During the tour, Adams dealt with doses of discrimination like what she experienced in the South. One involved a general officer who made unrealistic demands to stage an all-members parade during his visit. Doing so would have disrupted mail operations. Adams pushed back, and he threatened to install new leadership. She resisted again, according to her memoir, and he eventually backed down.
In another case, Adams confronted the Red Cross as it worked to establish a segregated hotel for her unit’s Soldiers when afforded rest and relaxation time in London. According to the Center for Military History, the hotel was meant to keep women of the Six Triple Eight from socializing with white troops and civilians. Defiantly, Adams encouraged her Soldiers to become familiar with their surroundings and learn about the people they were supporting, and not to use the Red Cross facility. They abided and used available integrated hotels.
In her memoir, Adams said her refusal to support the Red Cross was a small protest that produced a highly desirable and meaningful result.
“What we had was a large group of adult Negro women who had been victimized, in one way or another, by racial bias,” she wrote. “This was one opportunity to stand together for a common cause.”
After three months in Birmingham, the Six Triple Eight had completed its mission. Adams’ unit had been given six months to finish the job and achieved success where others had failed. The unit went on to complete similar missions in Rouen and Paris, France. When unit members returned home in 1945, however, there was no grand welcome. Adams was promoted to lieutenant colonel, nevertheless, and summoned to the Pentagon for duty. She departed the ranks in 1946.
After the Army, Adams earned a master’s degree in psychology from Ohio State University, worked several jobs in academia, married Stanley Earley Jr. in 1949, raised two children ii Stanley III and Judith — and dedicated her life to civil rights and equal justice causes.
She died in 2002 at the age of 83.
Adams and the Six Triple Eight were honored with a memorial at Fort Leavenworth, Kansas, in 2018 and awarded the Congressional Gold Medal in 2022, both more significant than the grand welcome denied to them upon returning home from war decades earlier.
Earley III said he is proud of his mother’s legacy, especially the impact she made in the lives of young women. Contacts from children learning about her in schools serve as a reminder that his mother’s accomplishments were larger than life.
“I’ve gotten calls over the last few years from students – mostly young girls ... one from Hawaii doing a film about my mother’s work and another from Washington state who did an essay that won various awards ... it’s been wonderful how inspiring this has been for so many, particularly young people,” he said.

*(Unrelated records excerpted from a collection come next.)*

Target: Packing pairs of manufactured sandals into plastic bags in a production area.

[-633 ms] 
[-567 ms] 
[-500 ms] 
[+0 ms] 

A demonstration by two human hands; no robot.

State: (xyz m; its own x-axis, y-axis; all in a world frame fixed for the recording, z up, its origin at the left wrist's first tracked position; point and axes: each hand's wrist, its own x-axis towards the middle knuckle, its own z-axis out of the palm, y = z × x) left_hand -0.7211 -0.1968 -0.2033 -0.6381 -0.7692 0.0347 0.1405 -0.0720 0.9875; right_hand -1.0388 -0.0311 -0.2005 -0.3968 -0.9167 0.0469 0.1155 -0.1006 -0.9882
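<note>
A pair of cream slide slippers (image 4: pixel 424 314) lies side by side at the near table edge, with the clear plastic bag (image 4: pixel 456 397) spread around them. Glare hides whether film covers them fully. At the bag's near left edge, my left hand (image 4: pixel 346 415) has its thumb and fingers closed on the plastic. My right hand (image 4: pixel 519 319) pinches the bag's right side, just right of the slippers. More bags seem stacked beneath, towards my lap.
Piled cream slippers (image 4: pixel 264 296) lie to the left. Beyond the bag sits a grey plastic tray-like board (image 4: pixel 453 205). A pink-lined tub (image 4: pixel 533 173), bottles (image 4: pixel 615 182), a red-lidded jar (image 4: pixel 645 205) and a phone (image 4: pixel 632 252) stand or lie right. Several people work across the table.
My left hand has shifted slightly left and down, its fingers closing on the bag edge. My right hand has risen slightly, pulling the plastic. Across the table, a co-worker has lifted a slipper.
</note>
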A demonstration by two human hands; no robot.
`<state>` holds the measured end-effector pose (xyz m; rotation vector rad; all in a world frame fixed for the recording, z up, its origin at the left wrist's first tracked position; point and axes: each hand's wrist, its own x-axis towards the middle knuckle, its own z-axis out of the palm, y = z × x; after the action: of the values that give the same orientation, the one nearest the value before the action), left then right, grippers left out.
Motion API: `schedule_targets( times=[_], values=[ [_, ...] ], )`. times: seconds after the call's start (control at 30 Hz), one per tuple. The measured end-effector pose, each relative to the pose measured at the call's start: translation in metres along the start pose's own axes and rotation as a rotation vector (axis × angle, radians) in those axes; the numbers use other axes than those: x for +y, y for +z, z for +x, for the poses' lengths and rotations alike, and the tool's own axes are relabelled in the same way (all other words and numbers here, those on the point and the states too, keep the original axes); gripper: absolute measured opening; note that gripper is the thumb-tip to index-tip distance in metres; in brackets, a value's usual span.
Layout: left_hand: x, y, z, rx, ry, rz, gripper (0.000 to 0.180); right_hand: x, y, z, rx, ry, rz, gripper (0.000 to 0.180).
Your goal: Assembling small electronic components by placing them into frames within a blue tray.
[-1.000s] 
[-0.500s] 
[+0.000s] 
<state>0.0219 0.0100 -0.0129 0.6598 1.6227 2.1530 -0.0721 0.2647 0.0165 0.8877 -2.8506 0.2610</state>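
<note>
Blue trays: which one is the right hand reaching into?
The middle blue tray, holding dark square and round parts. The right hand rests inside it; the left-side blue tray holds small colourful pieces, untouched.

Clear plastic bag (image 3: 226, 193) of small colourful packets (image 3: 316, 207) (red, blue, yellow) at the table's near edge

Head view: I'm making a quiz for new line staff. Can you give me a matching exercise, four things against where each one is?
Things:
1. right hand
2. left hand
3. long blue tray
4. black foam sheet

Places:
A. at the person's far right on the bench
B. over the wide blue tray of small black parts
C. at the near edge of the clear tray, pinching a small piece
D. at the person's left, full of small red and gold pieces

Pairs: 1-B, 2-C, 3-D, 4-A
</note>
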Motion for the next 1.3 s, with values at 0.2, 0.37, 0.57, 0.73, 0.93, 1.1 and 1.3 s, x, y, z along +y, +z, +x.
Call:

That includes those wearing uniforms. Helm-Frazier was a young Soldier when she first saw the then-unknown and rare-for-its-time image of a Black commander proudly standing before Black troops.
“I was inspired by that photo of Adams inspecting the troops … I wanted to be in that unit because those women looked like me,” she said.
The women in that image moved Helm-Frazier to make greater contributions in uniform and help promote the Six Triple Eight legacy.
Today, women who look like her — and those of every other shade — can pursue opportunities far beyond those available to Adams, whose example helped erase racial and gender stereotypes, and whose work over an abbreviated career remains a powerful expression of hope and aspiration.